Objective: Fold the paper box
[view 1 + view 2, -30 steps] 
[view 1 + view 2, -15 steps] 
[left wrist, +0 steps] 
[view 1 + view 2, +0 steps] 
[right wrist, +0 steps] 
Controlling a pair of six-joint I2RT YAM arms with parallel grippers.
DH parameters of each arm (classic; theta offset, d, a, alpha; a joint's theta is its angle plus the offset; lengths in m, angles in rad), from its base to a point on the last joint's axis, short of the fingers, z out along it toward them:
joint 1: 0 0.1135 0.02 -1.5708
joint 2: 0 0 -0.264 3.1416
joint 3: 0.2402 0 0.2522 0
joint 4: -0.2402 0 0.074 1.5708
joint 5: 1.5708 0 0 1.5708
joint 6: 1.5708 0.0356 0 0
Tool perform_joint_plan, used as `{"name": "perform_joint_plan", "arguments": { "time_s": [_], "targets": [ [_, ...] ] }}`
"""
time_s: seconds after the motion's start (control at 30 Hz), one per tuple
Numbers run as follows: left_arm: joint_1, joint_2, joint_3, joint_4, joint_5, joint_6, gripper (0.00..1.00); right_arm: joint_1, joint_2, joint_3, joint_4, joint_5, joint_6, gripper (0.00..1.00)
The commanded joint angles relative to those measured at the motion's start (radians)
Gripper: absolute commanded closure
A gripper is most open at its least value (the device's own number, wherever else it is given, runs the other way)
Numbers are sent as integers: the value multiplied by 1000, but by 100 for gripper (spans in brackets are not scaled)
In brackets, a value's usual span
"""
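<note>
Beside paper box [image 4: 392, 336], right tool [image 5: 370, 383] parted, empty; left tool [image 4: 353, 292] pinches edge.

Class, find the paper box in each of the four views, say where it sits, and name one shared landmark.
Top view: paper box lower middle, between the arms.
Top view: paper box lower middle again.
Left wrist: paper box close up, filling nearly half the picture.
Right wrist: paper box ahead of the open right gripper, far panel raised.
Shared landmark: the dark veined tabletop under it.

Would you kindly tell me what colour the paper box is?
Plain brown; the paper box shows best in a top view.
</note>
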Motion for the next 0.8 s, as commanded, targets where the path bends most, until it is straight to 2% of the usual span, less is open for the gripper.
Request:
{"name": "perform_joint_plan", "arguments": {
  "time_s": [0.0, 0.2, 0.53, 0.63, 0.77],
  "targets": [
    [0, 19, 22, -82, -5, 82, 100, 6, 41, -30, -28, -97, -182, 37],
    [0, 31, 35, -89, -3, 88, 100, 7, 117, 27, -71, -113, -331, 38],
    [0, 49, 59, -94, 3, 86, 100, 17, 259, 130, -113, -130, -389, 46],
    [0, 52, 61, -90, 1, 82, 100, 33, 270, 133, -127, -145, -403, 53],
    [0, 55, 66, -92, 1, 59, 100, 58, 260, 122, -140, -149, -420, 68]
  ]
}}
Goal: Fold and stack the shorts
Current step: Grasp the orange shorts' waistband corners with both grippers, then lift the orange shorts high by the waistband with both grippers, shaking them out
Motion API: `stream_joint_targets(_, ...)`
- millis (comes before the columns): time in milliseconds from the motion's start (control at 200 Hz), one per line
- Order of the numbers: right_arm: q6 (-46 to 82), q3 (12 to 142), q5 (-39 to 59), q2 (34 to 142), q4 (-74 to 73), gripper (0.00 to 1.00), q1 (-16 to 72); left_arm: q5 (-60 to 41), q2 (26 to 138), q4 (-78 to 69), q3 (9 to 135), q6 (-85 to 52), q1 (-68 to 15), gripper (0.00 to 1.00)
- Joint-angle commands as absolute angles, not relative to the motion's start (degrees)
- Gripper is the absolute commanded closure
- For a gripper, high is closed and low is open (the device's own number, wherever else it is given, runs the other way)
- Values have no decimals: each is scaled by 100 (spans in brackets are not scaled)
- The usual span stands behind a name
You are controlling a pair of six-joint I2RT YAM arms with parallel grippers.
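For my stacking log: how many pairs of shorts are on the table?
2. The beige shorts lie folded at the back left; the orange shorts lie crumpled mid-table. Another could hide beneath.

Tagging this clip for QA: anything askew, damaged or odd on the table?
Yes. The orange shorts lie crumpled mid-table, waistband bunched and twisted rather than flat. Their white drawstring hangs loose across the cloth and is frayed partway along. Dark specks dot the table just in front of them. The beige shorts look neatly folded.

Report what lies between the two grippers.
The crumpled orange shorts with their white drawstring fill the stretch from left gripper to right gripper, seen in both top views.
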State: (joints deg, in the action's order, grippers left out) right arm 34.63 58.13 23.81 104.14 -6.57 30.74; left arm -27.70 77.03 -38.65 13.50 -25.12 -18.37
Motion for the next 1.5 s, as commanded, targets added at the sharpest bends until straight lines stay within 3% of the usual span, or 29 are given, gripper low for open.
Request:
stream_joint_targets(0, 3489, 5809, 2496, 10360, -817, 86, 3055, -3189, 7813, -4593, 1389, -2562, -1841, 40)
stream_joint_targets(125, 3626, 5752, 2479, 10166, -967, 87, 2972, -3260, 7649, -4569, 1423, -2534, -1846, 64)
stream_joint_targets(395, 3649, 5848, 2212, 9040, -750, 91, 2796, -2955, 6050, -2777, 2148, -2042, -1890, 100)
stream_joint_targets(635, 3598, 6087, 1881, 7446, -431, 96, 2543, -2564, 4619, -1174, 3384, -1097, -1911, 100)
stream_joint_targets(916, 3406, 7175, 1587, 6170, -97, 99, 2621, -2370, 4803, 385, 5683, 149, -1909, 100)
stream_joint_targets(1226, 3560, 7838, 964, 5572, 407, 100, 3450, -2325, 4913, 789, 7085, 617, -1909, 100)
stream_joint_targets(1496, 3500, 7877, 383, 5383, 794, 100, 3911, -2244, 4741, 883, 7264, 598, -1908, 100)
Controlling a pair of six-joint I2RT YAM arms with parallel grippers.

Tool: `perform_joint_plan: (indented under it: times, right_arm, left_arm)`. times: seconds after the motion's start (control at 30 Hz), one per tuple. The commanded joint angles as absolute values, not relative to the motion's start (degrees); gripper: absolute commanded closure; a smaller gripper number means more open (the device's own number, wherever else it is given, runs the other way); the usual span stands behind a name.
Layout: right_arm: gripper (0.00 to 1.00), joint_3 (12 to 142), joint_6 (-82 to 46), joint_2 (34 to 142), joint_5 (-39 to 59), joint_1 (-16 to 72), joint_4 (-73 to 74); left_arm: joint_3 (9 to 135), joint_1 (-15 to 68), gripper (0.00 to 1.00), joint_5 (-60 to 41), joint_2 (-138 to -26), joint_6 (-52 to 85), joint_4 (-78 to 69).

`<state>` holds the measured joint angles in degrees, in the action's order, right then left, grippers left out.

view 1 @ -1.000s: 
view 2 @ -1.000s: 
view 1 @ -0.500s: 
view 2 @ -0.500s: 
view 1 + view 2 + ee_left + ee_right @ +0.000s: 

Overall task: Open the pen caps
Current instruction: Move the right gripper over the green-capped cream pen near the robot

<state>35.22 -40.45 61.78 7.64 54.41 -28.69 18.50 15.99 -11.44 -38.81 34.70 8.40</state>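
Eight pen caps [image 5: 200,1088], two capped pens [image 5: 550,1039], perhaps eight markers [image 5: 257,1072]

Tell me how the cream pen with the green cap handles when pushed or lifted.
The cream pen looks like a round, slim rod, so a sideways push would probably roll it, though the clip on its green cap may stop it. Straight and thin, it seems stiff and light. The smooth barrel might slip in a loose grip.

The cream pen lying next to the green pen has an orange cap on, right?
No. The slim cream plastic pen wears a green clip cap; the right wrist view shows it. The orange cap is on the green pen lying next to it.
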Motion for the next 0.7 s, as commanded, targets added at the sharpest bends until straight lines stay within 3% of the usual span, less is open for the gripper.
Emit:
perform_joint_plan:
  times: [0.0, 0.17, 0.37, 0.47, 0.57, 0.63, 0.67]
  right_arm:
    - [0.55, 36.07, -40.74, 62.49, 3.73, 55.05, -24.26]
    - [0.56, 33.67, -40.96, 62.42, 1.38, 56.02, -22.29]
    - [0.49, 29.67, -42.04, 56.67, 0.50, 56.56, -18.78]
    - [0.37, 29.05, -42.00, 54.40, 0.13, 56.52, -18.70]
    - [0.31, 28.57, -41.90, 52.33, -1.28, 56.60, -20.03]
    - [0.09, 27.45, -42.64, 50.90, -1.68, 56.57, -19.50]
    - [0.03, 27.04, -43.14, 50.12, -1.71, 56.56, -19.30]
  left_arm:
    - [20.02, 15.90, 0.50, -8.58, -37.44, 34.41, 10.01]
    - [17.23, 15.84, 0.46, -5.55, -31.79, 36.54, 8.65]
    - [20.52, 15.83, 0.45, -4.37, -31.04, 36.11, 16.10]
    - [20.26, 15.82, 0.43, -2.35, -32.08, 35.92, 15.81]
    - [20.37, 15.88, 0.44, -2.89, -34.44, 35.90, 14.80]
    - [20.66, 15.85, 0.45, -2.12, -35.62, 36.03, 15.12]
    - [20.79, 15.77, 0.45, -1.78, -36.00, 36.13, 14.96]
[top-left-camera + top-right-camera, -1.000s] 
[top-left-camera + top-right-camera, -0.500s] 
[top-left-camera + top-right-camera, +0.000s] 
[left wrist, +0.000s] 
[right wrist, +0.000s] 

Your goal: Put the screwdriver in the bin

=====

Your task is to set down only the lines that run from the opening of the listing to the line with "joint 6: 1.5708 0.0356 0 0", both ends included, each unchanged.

Objective: Fold the paper box
[view 1 + view 2, -30 steps] 
[view 1 + view 2, -15 steps] 
[left wrist, +0 steps] 
[view 1 + view 2, +0 steps] 
[right wrist, +0 steps] 
Controlling a pair of six-joint I2RT YAM arms with parallel grippers.
DH parameters of each arm (classic; theta offset, d, a, alpha; a joint's theta is its angle plus the offset; lengths in m, angles in rad), from its base to a point on the last joint's axis, short of the fingers, z out along it toward them:
joint 1: 0 0.1135 0.02 -1.5708
joint 2: 0 0 -0.264 3.1416
joint 3: 0.2402 0 0.2522 0
joint 4: -0.2402 0 0.074 1.5708
joint 5: 1.5708 0 0 1.5708
joint 6: 1.5708 0.0356 0 0

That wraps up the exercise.